Cet affaiblissement étatique devrait également être renforcé par le fait que le virus a mis en évidence toutes les failles possibles et inimaginables des États. A ce jeu, le Luxembourg s’en est à vrai dire très bien tiré. Il est même admirable de voir à quelle vitesse il a été possible de digitaliser certaines procédures, chose qui aurait mis des années à être réalisée sans la pression du virus. Néanmoins, comme dans de nombreux domaines au Luxembourg, le pays n’est pas une île et si les États s’étiolent autour de lui, l’État luxembourgeois n’en sortira pas non plus renforcé dans ses actions. Un exemple assez évident de cette dépendance à l’étranger est celui de la peur d’une éventuelle fermeture de nos frontières à nos collaborateurs frontaliers. Il est difficile de cerner si ce risque était vraiment élevé, mais la situation a eu le mérite de montrer clairement que notre destin n’était pas entièrement dans nos mains.
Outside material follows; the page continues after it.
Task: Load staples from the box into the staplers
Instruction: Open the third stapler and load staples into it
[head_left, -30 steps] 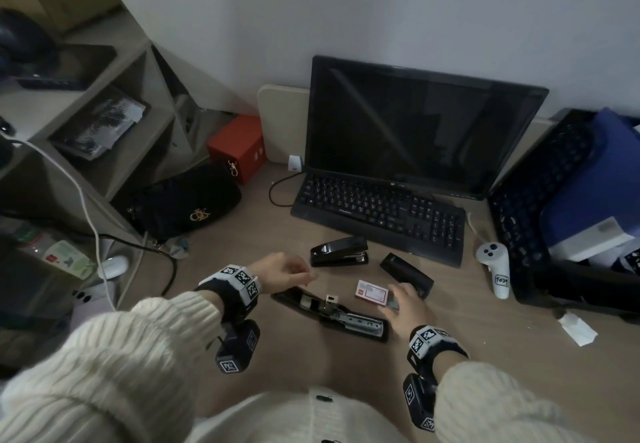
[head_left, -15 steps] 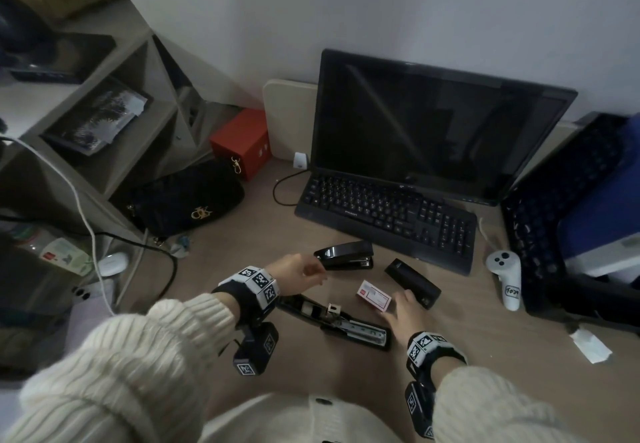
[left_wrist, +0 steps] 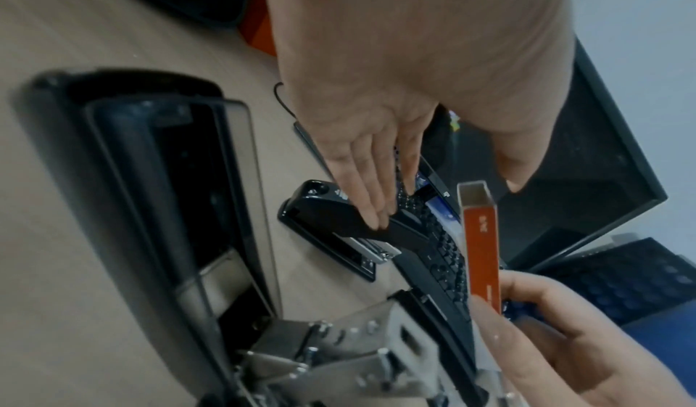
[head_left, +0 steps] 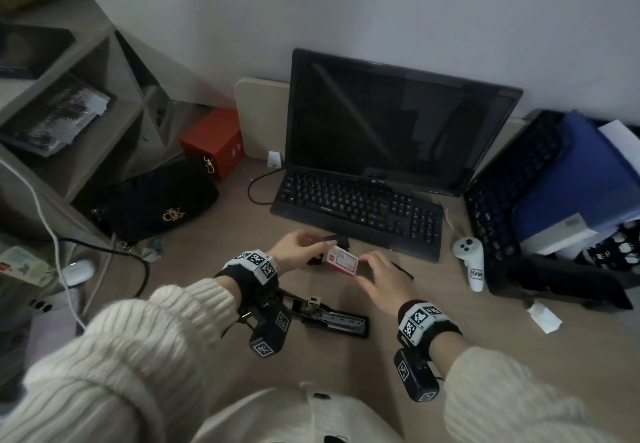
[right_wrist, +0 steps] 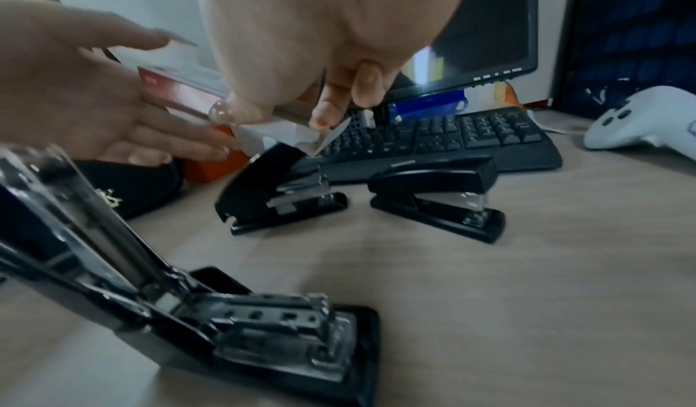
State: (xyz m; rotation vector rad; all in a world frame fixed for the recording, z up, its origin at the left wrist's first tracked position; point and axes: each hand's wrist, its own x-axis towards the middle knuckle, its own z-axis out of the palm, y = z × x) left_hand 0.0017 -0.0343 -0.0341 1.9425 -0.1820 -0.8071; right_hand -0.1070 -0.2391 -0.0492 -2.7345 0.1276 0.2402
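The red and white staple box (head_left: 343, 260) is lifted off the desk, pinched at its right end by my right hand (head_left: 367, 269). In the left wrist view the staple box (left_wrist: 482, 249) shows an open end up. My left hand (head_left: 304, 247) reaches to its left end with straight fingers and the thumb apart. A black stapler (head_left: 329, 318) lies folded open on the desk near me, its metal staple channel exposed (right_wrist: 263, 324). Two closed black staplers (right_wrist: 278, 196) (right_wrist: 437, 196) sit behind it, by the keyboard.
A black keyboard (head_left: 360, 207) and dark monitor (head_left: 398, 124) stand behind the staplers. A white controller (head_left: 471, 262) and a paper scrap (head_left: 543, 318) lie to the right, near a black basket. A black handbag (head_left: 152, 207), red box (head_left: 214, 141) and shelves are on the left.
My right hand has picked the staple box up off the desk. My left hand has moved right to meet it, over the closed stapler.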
Au-delà des incertitudes sanitaires, économiques et sociétales relevées dans les paragraphes qui précèdent s’ajoute donc une incertitude de politique internationale, voire de géopolitique. Certains États et certaines organisations internationales utilisent des éléments de théorie des jeux à différents niveaux pour tenter de prévoir un minimum le déroulement possible de négociations internationales. Sans entrer dans le détail de leur utilisation, ces outils de modélisation ne sont pas d’une grande aide dans la prise de décision stratégique au niveau des politiques nationales. Or sans cette capacité à déterminer une stratégie claire, l’indécision et la passivité guettent, voire même la manipulation par d’autres États. Pour être apte à définir une telle stratégie, d’autres outils sont nécessaires et la mise en place d’un référentiel stratégique à long terme au niveau gouvernemental en est un. Ceci n’est pas forcément évident en considérant que chaque élection peut faire pivoter ce référentiel de manière significative et que les négociations de coalition peuvent amener leurs lots de compromis mous qui n’aident pas vraiment dans cette optique.

Une évolution de nos systèmes politiques ?

Les gouvernements des différents pays doivent de ce fait prendre conscience qu’ils ne maîtrisent plus leur environnement national comme auparavant et qu’ils ont tout intérêt à adopter et adapter les techniques de management de l’incertitude pour ne pas tomber dans le chaos. En supposant qu’ils y parviennent, il faudrait bien sûr l’admettre publiquement, or comment « vendre » cela à un électeur ? Ce n’est déjà pas simple pour un(e) chef d’entreprise d’expliquer à ses équipes qu’il y a bien une stratégie, mais qu’il/elle n’en maîtrise pas tous les aspects et qu’il va falloir constamment ajuster le tir. Alors vous imaginez ce que cela peut être pour un candidat à un poste gouvernemental ou pour un ministre en place. Il y aura toujours un concurrent politique pour affirmer qu’il/elle sait et qu’il/elle veut bien prendre la place de l’autre. Ou pour lui reprocher d’avoir fait finalement autre chose que ce qu’il/elle avait annoncé.

Tout comme pour les entreprises, l’interaction collaborative est devenue une nécessité pour les équipes politiques. Or il s’agit d’un métier - ou d’une vocation pour certains - qui jusqu’à présent a beaucoup misé sur des individualités, des têtes de listes, et les réseaux sociaux ont plutôt eu tendance à renforcer ce penchant historique. Ici aussi, la diversité dans la composition des équipes apportera une meilleure performance à long terme. En ce sens, le fait d’avoir depuis quelques années une coalition gouvernementale de trois partis différents devrait apporter cette plus-value, pour autant que les vues exprimées restent complémentaires et ne fassent pas l’objet de marchandages politiciens pour préserver les domaines de pouvoir et d’influence de chacun.

Cette crise est un test de maturité de nos systèmes politiques et il est pour le moment hélas révélateur de vieux réflexes qu’on espérait en voie d’extinction. L’électeur devra donc lui aussi évoluer et s’éduquer à un monde où il faudra qu’il accepte de ne pas être complètement rassuré, où l’assurance tous risques n’existe pas. Il faudra aussi qu’il apprenne à se méfier des vendeurs de certitudes. Pour cela, l’école a un rôle fondamental à jouer, mais ça, c’est encore une autre histoire.